09-09-2012, 10:48
"Kara Mizah ve Kara Fatma" başlığını yazdığımda, "Kara Mizah" ile teselli olmayı seçip. Kara Fatma'yı ve kahramanlık nedir'i bu güne bırakmıştım. O üzgün günlerde yazmak istemedim. Bu gün 9 Eylül ve İzmir'liler için anlamlı bir gün. Yazıma "Hasan Furkan Çavuş ve Kara Fatma" başlığını koydum, neden?

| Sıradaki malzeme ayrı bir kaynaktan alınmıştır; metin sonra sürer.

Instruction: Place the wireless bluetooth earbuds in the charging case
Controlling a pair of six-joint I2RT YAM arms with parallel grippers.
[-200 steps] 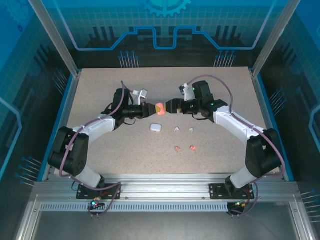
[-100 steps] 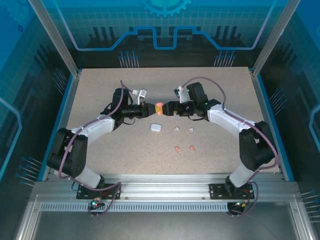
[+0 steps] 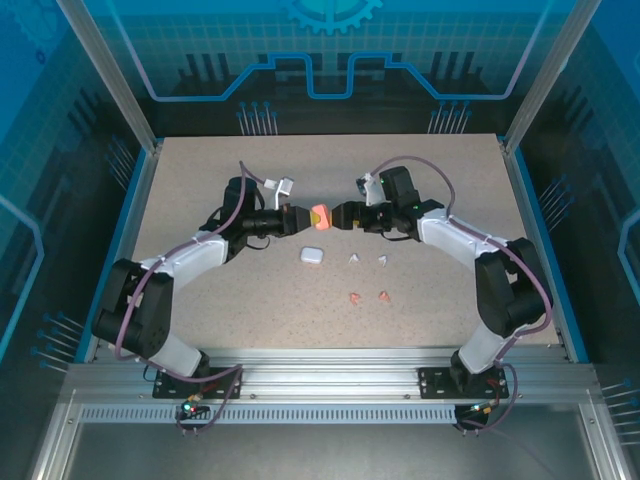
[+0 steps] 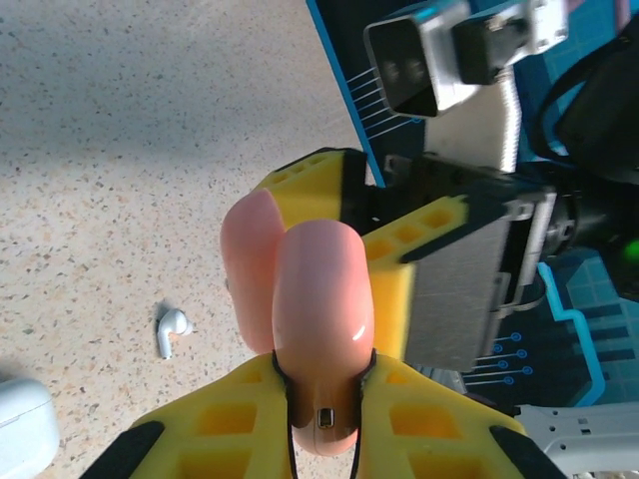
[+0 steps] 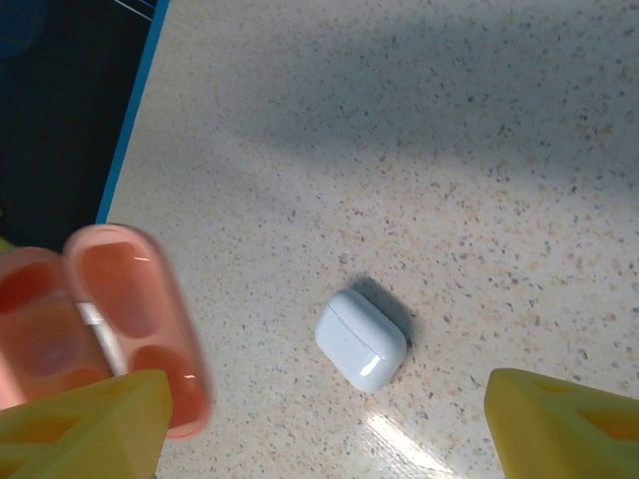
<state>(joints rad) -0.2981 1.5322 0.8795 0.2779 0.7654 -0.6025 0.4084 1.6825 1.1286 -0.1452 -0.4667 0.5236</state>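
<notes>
Speckled beige tabletop [image 3: 200, 290] inside a blue-panelled enclosure [image 3: 570, 90]. Judged barely begun: no earbud seated yet. Salmon-pink pebble-shaped plastic charging case [image 3: 319, 216] held off the surface just beyond the closed white pebble-shaped plastic case [image 3: 312, 255], lid swung open, cavities bare in the right wrist view. Loose on the tabletop right of the white case: two tiny white wedge-shaped plastic earbuds [image 3: 352, 258]; right of it and nearer the arm bases, two salmon-pink earbuds [image 3: 354, 297]. Left to do, by this reading: lifting and seating all four, plus opening the white case. Clamped tight on the pink case's lower body: left gripper [image 3: 303, 218]. Spread wide and holding nothing: right gripper [image 3: 341, 215], one yellow finger [image 5: 90, 424] close against the open lid, the other well apart; actual contact impossible to tell.
</notes>
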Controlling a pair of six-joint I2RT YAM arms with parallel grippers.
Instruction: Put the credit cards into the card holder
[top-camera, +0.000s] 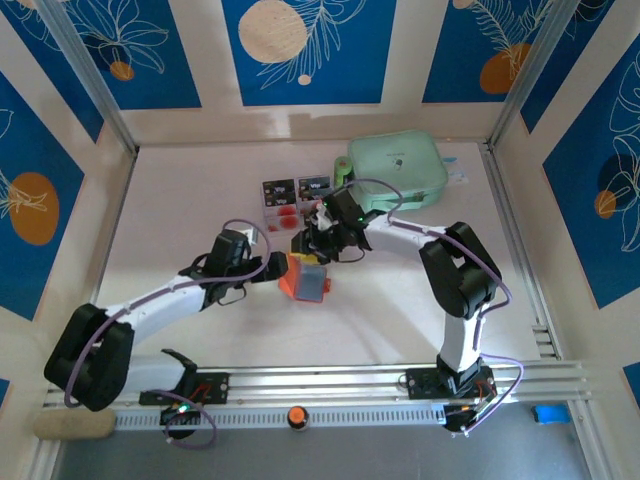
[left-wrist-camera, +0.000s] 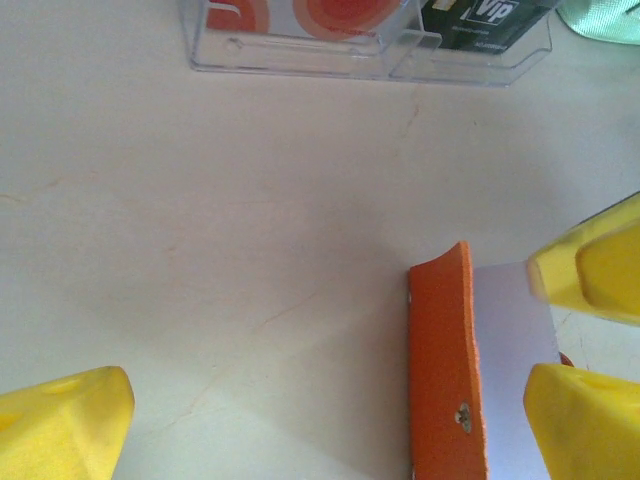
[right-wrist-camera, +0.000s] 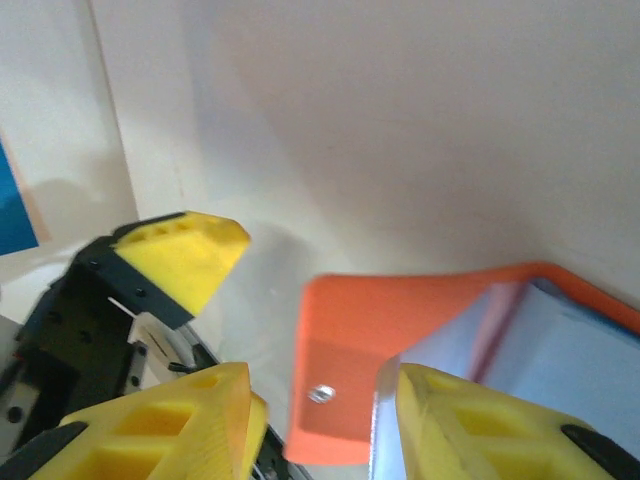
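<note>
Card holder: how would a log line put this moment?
holder: lying open | cards: in tray | left pincer: open | right pincer: open

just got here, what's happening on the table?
Both arms meet over the small orange-red folding card holder mid-table. The left pincer is wide open, the holder near one finger. The right pincer has its jaws apart around the snap flap. The black-and-white credit cards sit in the clear plastic tray behind, none visible in the holder.

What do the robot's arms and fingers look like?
The left arm and right arm are white tubes with chunky black joints, with lilac cables looping alongside. The fingers are bright yellow wedges with hollow pockets, on black mounts.
</note>
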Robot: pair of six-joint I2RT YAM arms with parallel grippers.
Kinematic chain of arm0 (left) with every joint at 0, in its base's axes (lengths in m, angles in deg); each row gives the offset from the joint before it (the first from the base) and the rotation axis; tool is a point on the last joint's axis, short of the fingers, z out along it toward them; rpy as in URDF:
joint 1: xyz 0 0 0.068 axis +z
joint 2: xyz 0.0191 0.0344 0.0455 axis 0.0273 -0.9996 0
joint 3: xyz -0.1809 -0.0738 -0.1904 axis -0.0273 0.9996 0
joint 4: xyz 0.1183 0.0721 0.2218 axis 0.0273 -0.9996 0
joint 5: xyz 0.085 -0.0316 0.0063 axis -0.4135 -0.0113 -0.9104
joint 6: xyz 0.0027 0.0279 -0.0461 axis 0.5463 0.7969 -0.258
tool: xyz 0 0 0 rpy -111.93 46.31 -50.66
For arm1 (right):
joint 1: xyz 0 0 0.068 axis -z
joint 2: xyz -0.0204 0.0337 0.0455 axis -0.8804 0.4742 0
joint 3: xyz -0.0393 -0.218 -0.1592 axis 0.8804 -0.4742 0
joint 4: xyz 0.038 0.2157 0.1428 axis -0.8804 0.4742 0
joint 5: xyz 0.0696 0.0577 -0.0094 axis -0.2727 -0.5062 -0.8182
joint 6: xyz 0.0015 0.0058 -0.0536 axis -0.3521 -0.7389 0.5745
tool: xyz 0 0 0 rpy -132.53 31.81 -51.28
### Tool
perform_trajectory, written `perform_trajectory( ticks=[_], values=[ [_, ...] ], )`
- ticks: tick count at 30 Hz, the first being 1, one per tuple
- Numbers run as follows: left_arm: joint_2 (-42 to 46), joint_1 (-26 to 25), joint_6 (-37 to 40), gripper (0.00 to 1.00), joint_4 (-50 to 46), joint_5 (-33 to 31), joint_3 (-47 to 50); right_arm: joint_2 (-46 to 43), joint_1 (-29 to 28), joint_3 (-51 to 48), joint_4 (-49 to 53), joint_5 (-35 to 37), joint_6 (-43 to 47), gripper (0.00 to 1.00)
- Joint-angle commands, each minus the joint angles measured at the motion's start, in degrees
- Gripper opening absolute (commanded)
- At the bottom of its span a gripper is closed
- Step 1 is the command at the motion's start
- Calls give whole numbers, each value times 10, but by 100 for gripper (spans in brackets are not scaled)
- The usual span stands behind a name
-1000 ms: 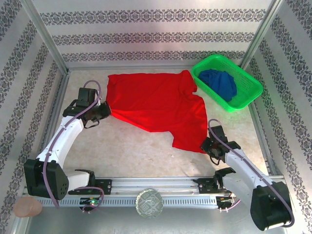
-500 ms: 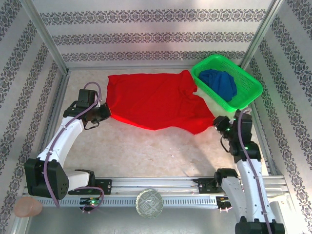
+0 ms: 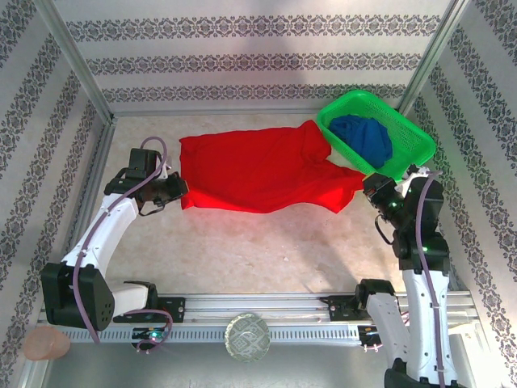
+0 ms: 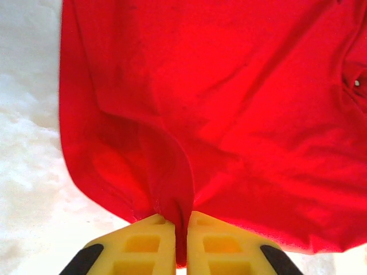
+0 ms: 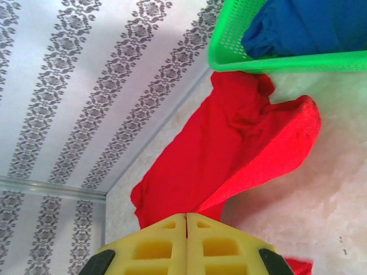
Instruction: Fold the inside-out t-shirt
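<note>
T-shirt [image 3: 258,170] — bright red, taut, creased

Your left arm [image 3: 103,229] reaches forward from its base at the near left, wrist turned inward so the left gripper [image 3: 179,192] points right. Its yellow fingers [image 4: 143,246] are pinched tight on a fold of the t-shirt [image 3: 258,166]. Your right arm [image 3: 426,267] stands almost upright over its base at the near right, wrist tipped to the left, and the right gripper [image 3: 367,186] has its fingers [image 5: 155,246] pressed flat together with the t-shirt's edge caught at their tips.
</note>
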Motion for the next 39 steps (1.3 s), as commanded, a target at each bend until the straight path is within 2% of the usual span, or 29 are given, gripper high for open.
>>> perform_trajectory(
  ticks=[1, 5, 8, 11, 15, 22, 26, 31, 36, 39],
  values=[
    [-23, 5, -4, 15, 10, 37, -1, 18, -3, -28, -53, -11, -29, 0],
    [-117, 5, 9, 14, 52, 25, -3, 82, -24, -89, -160, 23, -39, 0],
    [-197, 9, 23, 8, 67, 11, -19, 131, -28, -104, -190, 63, -20, 0],
    [-240, 21, 28, 7, 82, -1, -29, 143, -21, -108, -191, 101, -4, 0],
    [-248, 51, 27, 8, 91, -6, -31, 129, -3, -99, -168, 131, 8, 0],
    [-235, 109, 40, 26, 74, 2, -53, 109, 11, -81, -138, 154, 21, 0],
    [-226, 116, 35, 28, 73, 17, -62, 112, 12, -79, -142, 138, 17, 0],
    [-178, 86, -4, 34, 110, 36, -9, 120, 11, -81, -153, 110, 15, 0],
    [-129, 10, -39, 35, 131, -55, 53, 118, 11, -87, -156, 108, 16, 0],
    [-130, -7, -58, 34, 138, -100, 67, 120, 11, -89, -157, 104, 15, 0]
  ],
)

Bir "büyük" gazete Foçadaki askerlerimizi taşıyan otobüsü kullanan ve yaralı haldeyken, soğukkanlılıkla otobüsü ikinci bombadan önce durdurup daha büyük kayıpları önleyen Mehmetçiğimizi Süpermane benzetip, Süpermen Çavuş diye haber yapmış. Bir de yetinmemiş, süperman kostümlü bir resmini patlamadan zarar görmüş otobüse fotomontaj yapıp öyle yayınlamıştı. Bu resim bilinçsizce pek çok yayın organında kullanıldı. Ayıp, yazık, günahtır.
Bizim gurur duyulacak öyle çok ve gerçek üstü gerçek kahramanlarımız var ki. Süpermana, Spidermana, Ramboya, hayali, yabancı kahramanlara öykünmemize asla gerek yok...
O askerimizin adı Uzman Çavuş Hasan Furkan Özmen. Kısaca bu ülke için canını feda eden binlerce Mehmetçikden biri, gerçek kahraman İzmir'li kanını, canını ortaya koyan Mehmetçik için kan vermeye koştu, verdi de. O Mehmetçiğimizi ne yazık ki kaybettik. Şehit oldu Mersinliydi ama o artık İzmirin, Türkiyenin bir şehid evladı.
Bazı erkeklerin sus pus, pısırık, silik, ilkesiz, işbirlikçi olduğu bir dönemde, yabancı bir kahramana asla ihtiyaç duyulmayacak, her bir ferdi bir kahraman olan bu topraklarda kimdir Kara Fatma?
Benim yazımın devamı Kara Fatma hakkında övgü ve ibret dolu bir derlemeydi, şimdi o bölümleri eklemeye gerek yok. Çünkü, bu kadar güzelini anca yine bir İzmir'li Yılmaz Özdil yazabilirdi, yazdı da.
http://www.hurriyet.com.tr/yazarlar/21416957.asp
Bana kalan sadece şu sonuç bölümünü kaleme almak.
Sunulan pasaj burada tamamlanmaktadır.